Convergence
The convergence step — "all workers have registered, all callbacks
fire" — is implemented by the generic Coordinator<Req, Resp, Callback> template that both TopologyCoordinator and
BarrierCoordinator inherit from. The template owns a small state
machine, a pending-callback vector, an absl::Notification, and a
periodic alarm that emits human-readable status while the
rendezvous is in progress.
The state machine
| State | Meaning |
|---|---|
0 | initial — no requests received yet, no alarm scheduled |
1 | ready — at least one request received, periodic status report armed |
2 | completed — IsComplete() returned true; cached_response_ holds the success response; every pending callback has been invoked; future requests serve the cache |
3 | error — a fatal condition was set (e.g. slice_id out of range); cached_response_ holds the sticky error; every callback (past and future) serves the same error |
The state byte lives at +0x58 of every Coordinator instance.
Transitions:
state=0
│ first AddRequest
▼
state=1 ──ScheduleStatusReport──┐
│ │
│ AddRequest │
│ │
│ IsComplete()=true │
▼ │
state=2 ◄──────────────────────┘ CancelAlarm
│
│ any AddRequest → serve cached_response_
▼
state=2 (stable)
state=0 or 1 + fatal request (out-of-range slice_id, etc.)
│
▼
state=3 → every callback serves the sticky StatusOr
The pending-callback vector
Field +0x88 of Coordinator<> is a
std::vector<AnyInvocable<void(StatusOr<Resp> const&)>> (each entry
is 32 bytes — the slow-path helper and the inline push both stride by
0x20; the entry holds the absl::AnyInvocable invoker pointer,
manager pointer, and the type-erased state buffer). Workers
arrive asynchronously; when the coordinator is still in state 0/1,
each handler pushes its cb into this vector and returns immediately
without responding over gRPC. The gRPC framework holds the request
open on the server side because the handler did not call its
finish callback.
Once IsComplete() returns true (or the state transitions to 3),
the coordinator walks the vector and invokes every callback with
the same StatusOr<Resp>. Each invocation triggers the gRPC
framework to serialise the response and complete the corresponding
client RPC.
The vector grows by doubling (standard libc++ behaviour); the
emplace_back_slow_path symbol at 0x1ccb4ac0 is the
out-of-capacity helper.
The Notification
Field +0xa0 is a 32-byte absl::Notification. The completion
broadcast at Coordinator<>::AddRequest (e.g. 0x1ccb4638 in the
Barrier instance) calls Notification::Notify() after every pending
callback has been served.
The Notification is used by synchronous in-process callers that
talk to the coordinator directly without going through gRPC.

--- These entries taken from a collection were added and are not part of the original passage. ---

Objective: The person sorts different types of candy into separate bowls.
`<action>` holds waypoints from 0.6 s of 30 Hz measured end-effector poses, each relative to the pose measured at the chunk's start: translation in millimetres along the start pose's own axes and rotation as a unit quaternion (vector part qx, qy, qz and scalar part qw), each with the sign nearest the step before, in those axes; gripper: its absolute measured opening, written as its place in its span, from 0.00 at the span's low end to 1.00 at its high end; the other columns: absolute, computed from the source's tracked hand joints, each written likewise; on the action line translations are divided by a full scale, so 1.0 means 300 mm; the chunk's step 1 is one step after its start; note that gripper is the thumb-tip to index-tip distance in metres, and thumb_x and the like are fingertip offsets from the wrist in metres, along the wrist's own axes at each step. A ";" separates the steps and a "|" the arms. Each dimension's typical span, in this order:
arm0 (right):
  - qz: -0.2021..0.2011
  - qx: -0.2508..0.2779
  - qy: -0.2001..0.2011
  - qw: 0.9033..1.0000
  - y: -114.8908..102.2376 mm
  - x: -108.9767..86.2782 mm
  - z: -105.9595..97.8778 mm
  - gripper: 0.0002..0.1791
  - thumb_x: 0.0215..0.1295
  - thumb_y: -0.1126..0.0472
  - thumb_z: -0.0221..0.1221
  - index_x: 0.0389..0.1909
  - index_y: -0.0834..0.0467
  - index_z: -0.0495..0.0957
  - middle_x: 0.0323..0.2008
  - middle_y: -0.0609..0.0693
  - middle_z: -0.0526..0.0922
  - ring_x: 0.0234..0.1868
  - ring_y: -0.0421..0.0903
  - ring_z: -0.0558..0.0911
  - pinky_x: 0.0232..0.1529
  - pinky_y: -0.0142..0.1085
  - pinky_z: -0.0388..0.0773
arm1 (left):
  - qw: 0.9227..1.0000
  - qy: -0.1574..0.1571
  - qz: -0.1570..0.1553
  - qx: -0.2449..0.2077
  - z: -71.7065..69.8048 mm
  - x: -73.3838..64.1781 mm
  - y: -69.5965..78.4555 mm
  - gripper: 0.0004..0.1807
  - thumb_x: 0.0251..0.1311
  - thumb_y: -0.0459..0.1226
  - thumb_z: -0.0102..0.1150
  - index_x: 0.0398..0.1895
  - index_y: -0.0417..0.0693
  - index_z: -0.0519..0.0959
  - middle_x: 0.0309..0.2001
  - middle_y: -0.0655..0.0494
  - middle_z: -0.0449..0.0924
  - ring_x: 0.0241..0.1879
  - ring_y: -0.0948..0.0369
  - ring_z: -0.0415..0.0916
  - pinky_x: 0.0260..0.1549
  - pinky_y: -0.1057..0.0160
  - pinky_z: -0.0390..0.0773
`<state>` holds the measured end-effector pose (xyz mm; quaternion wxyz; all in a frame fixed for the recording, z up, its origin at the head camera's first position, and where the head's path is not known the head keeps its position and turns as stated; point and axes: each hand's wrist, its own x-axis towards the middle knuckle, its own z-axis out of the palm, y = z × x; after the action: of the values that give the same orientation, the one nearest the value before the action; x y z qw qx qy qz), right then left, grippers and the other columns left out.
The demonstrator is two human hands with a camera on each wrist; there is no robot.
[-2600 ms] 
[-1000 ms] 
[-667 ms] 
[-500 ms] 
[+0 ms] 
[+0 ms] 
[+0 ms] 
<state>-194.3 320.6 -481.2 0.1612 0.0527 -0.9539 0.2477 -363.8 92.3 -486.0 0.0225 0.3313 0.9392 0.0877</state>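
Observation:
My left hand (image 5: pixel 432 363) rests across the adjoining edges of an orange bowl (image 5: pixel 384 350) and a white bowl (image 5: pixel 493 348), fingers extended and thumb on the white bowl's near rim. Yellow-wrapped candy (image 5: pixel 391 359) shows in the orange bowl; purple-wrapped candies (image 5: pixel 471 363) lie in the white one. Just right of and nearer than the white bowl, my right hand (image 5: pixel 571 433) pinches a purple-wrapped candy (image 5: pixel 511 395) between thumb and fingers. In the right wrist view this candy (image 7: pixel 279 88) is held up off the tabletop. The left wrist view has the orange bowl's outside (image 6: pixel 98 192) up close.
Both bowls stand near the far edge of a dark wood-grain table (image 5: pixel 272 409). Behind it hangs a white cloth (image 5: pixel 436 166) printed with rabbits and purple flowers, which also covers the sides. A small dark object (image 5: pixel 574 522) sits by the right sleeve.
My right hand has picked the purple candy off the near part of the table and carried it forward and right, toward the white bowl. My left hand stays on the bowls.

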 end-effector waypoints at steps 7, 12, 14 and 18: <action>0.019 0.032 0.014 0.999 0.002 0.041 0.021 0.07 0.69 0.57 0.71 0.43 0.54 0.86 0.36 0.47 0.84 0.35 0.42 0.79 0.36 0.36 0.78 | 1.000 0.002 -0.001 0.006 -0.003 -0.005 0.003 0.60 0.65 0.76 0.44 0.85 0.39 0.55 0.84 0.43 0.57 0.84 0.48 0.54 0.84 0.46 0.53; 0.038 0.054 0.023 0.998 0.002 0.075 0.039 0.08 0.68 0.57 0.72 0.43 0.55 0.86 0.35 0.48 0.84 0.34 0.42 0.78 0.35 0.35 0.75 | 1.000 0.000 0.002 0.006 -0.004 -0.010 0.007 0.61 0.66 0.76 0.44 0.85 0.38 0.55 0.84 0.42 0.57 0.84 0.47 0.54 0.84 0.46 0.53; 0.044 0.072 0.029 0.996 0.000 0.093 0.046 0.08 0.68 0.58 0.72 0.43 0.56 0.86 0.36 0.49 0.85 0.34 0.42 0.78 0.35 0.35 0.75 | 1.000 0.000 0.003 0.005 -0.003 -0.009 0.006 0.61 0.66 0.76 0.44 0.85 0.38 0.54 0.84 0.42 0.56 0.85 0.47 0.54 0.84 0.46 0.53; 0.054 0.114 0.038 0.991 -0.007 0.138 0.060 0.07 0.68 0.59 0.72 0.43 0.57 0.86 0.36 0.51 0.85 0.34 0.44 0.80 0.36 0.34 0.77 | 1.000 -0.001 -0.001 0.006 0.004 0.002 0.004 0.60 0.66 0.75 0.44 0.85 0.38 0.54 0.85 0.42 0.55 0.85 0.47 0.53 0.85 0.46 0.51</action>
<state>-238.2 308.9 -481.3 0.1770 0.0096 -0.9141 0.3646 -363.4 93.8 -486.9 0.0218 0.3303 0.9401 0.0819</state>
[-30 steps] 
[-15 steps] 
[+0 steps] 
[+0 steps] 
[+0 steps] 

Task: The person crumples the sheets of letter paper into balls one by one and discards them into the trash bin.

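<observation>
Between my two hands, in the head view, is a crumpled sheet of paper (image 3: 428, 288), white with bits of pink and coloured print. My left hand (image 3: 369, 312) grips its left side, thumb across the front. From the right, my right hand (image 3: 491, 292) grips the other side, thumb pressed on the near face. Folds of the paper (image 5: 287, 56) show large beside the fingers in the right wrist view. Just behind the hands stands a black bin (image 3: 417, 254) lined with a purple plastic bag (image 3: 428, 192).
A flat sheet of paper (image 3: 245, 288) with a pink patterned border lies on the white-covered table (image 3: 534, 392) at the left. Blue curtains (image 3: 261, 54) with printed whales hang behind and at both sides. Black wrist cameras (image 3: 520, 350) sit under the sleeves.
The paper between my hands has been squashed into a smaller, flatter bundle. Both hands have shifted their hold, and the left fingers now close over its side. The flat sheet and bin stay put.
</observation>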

Specifically: when CommunicationBackend::DiscoverTopologyAnd AddressBindings is called on the coordinator process itself, the
runtime takes a fast path that calls
topology_coordinator_->AddRequest(...) synchronously (no gRPC) and
then awaits the response. Any other in-process consumer that needs to
block until the rendezvous completes can wait on this same
Notification.
For gRPC clients the Notification is not relevant — the callback
fan in callbacks_ is the signalling mechanism.
ScheduleStatusReport
When the coordinator transitions from state 0 → 1, it arms a
periodic alarm via the fiber executor. In the Barrier AddRequest
(0x1ccb42a0) the state byte is set at 0x1ccb4654
(movb $0x1,0x58(%r14)), the executor is fetched at 0x1ccb4677
(call thread::DefaultFiberExecutor), the deadline is computed at
0x1ccb4696 (call absl::Duration::operator+=), and the alarm is
armed at 0x1ccb46c9 (call thread::AddCancellableAt):
if (state_ == 0) { // 0x1ccb4654
state_ = 1;
thread::Executor* exec = thread::DefaultFiberExecutor(); // 0x1ccb4677
absl::Time deadline = absl::Now();
deadline += /* ~1s */; // operator+= @0x1ccb4696
thread::AddCancellableAt(exec, deadline, // 0x1ccb46c9
[this] { this->ScheduleStatusReport(); },
&alarm_handle_ /* this+0xb0 */);
}
The arming step is gated by IsComplete() (the (*vtable+40)(this)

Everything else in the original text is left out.